## What you are asked to do
From the first line to the last, give the data again exactly.
━━━ Data excerpts
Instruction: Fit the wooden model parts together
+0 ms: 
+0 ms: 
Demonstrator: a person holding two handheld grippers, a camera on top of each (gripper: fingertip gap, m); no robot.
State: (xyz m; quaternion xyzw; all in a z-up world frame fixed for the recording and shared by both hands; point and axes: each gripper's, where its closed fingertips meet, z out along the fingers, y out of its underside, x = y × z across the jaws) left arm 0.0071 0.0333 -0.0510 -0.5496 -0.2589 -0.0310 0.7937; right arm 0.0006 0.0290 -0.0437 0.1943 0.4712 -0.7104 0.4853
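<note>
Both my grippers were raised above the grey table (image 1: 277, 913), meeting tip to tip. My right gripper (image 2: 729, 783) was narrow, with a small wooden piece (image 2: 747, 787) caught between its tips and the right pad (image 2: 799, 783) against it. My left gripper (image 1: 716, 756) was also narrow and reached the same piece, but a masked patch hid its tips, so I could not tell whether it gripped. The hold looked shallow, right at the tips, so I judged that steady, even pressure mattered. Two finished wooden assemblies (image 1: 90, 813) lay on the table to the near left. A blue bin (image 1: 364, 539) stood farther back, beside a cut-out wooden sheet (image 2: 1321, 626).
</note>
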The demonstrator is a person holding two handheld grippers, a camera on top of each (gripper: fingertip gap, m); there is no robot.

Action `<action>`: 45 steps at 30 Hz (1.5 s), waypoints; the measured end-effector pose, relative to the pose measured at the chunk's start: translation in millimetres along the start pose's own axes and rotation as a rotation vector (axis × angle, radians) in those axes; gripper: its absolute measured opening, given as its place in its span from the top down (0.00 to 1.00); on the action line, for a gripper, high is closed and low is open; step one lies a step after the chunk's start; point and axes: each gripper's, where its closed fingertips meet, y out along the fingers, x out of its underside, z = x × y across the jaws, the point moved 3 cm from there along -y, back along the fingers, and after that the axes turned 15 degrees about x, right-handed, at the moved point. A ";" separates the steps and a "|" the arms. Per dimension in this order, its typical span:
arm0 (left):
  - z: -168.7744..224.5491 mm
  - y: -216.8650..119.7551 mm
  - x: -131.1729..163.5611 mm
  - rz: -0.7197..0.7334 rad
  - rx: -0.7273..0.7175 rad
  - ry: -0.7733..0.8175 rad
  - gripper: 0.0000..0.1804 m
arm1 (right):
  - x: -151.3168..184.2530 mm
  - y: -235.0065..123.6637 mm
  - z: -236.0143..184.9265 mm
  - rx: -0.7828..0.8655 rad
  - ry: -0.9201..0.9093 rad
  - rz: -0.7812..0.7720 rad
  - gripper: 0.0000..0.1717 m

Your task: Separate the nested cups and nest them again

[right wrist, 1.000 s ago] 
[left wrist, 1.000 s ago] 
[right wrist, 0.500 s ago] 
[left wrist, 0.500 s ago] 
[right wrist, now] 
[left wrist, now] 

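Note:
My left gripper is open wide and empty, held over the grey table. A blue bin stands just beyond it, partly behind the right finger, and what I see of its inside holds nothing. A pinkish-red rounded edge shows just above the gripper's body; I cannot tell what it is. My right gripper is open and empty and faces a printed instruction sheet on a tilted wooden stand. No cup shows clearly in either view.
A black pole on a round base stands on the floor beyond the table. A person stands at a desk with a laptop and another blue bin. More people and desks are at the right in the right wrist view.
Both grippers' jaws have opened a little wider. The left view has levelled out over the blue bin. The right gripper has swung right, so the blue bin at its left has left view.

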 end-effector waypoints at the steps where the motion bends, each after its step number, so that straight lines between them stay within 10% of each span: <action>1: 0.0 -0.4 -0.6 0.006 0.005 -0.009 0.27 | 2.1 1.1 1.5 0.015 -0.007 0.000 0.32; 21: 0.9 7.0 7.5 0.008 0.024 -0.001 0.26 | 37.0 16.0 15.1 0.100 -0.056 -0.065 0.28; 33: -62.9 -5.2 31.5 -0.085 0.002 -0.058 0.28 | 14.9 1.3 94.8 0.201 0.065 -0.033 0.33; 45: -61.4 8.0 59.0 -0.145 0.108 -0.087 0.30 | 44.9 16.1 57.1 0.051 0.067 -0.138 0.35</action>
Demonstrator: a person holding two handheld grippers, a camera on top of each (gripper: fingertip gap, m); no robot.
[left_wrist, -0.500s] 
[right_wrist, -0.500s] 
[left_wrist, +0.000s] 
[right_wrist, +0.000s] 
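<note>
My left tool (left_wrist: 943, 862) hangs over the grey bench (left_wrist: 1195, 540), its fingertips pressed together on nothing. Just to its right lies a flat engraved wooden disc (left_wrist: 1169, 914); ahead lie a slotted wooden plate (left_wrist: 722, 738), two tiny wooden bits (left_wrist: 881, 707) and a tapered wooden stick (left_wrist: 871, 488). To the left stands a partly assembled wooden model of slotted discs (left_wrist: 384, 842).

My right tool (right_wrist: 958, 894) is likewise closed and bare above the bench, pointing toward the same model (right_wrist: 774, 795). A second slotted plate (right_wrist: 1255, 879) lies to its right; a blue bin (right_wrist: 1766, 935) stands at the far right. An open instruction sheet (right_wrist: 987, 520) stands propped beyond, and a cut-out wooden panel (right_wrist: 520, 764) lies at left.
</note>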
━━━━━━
## Answer area
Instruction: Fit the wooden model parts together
+0 ms: 
+0 ms: 
Demonstrator: a person holding two handheld grippers, a camera on top of each (gripper: fingertip gap, m); no robot.
State: (xyz m; quaternion xyzw; all in a z-up world frame fixed for the recording and shared by both hands; point and axes: each gripper's, where its closed fingertips meet, z out along the fingers, y out of its underside, x = y × z across the jaws) left arm 0.0071 0.0333 -0.0510 -0.5496 -0.2589 -0.0310 0.7937; right arm 0.0006 0.0290 -0.0437 0.1943 0.4712 -0.7104 0.4853
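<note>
Both my grippers were raised above the grey table (image 1: 277, 913), meeting tip to tip. My right gripper (image 2: 729, 783) was narrow, with a small wooden piece (image 2: 747, 787) caught between its tips and the right pad (image 2: 799, 783) against it. My left gripper (image 1: 716, 756) was also narrow and reached the same piece, but a masked patch hid its tips, so I could not tell whether it gripped. The hold looked shallow, right at the tips, so I judged that steady, even pressure mattered. Two finished wooden assemblies (image 1: 90, 813) lay on the table to the near left. A blue bin (image 1: 364, 539) stood farther back, beside a cut-out wooden sheet (image 2: 1321, 626).
</note>
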The demonstrator is a person holding two handheld grippers, a camera on top of each (gripper: fingertip gap, m); there is no robot.

Action `<action>`: 45 steps at 30 Hz (1.5 s), waypoints; the measured end-effector pose, relative to the pose measured at the chunk's start: translation in millimetres along the start pose's own axes and rotation as a rotation vector (axis × angle, radians) in those axes; gripper: its absolute measured opening, given as its place in its span from the top down (0.00 to 1.00); on the action line, for a gripper, high is closed and low is open; step one lies a step after the chunk's start; point and axes: each gripper's, where its closed fingertips meet, y out along the fingers, x out of its underside, z = x × y across the jaws, the point moved 3 cm from there along -y, back along the fingers, and after that the axes turned 15 degrees about x, right-handed, at the moved point. A ";" separates the steps and a "|" the arms. Per dimension in this order, its typical span:
arm0 (left):
  - z: -168.7744..224.5491 mm
  - y: -216.8650..119.7551 mm
  - x: -131.1729..163.5611 mm
  - rz: -0.7197..0.7334 rad
  - rx: -0.7273..0.7175 rad
  - ry: -0.7733..0.8175 rad
  - gripper: 0.0000..0.1804 m
arm1 (right):
  - x: -151.3168..184.2530 mm
  - y: -235.0065..123.6637 mm
  - z: -236.0143..184.9265 mm
  - rx: -0.7828..0.8655 rad
  - ry: -0.9201..0.9093 rad
  - rz: -0.7812..0.7720 rad
  - gripper: 0.0000..0.1717 m

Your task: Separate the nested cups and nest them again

[right wrist, 1.000 s ago] 
[left wrist, 1.000 s ago] 
[right wrist, 0.500 s ago] 
[left wrist, 0.500 s ago] 
[right wrist, now] 
[left wrist, now] 

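Note:
My left gripper is open wide and empty, held over the grey table. A blue bin stands just beyond it, partly behind the right finger, and what I see of its inside holds nothing. A pinkish-red rounded edge shows just above the gripper's body; I cannot tell what it is. My right gripper is open and empty and faces a printed instruction sheet on a tilted wooden stand. No cup shows clearly in either view.
A black pole on a round base stands on the floor beyond the table. A person stands at a desk with a laptop and another blue bin. More people and desks are at the right in the right wrist view.
Both grippers' jaws have opened a little wider. The left view has levelled out over the blue bin. The right gripper has swung right, so the blue bin at its left has left view.
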
 end-effector waypoints at the steps where the motion bends, each after its step number, so that straight lines between them stay within 10% of each span: <action>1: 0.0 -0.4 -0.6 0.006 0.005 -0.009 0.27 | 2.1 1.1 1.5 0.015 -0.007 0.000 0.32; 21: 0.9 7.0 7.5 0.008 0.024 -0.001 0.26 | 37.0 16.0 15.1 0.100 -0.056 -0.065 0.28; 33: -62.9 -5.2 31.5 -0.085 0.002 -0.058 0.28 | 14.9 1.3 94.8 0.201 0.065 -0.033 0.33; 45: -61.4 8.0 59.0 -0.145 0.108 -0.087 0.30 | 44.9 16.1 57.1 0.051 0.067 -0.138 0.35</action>
Demonstrator: a person holding two handheld grippers, a camera on top of each (gripper: fingertip gap, m); no robot.
[left_wrist, -0.500s] 
[right_wrist, -0.500s] 
[left_wrist, +0.000s] 
[right_wrist, +0.000s] 
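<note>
My left tool (left_wrist: 943, 862) hangs over the grey bench (left_wrist: 1195, 540), its fingertips pressed together on nothing. Just to its right lies a flat engraved wooden disc (left_wrist: 1169, 914); ahead lie a slotted wooden plate (left_wrist: 722, 738), two tiny wooden bits (left_wrist: 881, 707) and a tapered wooden stick (left_wrist: 871, 488). To the left stands a partly assembled wooden model of slotted discs (left_wrist: 384, 842).

My right tool (right_wrist: 958, 894) is likewise closed and bare above the bench, pointing toward the same model (right_wrist: 774, 795). A second slotted plate (right_wrist: 1255, 879) lies to its right; a blue bin (right_wrist: 1766, 935) stands at the far right. An open instruction sheet (right_wrist: 987, 520) stands propped beyond, and a cut-out wooden panel (right_wrist: 520, 764) lies at left.
</note>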

What came before is the complete response.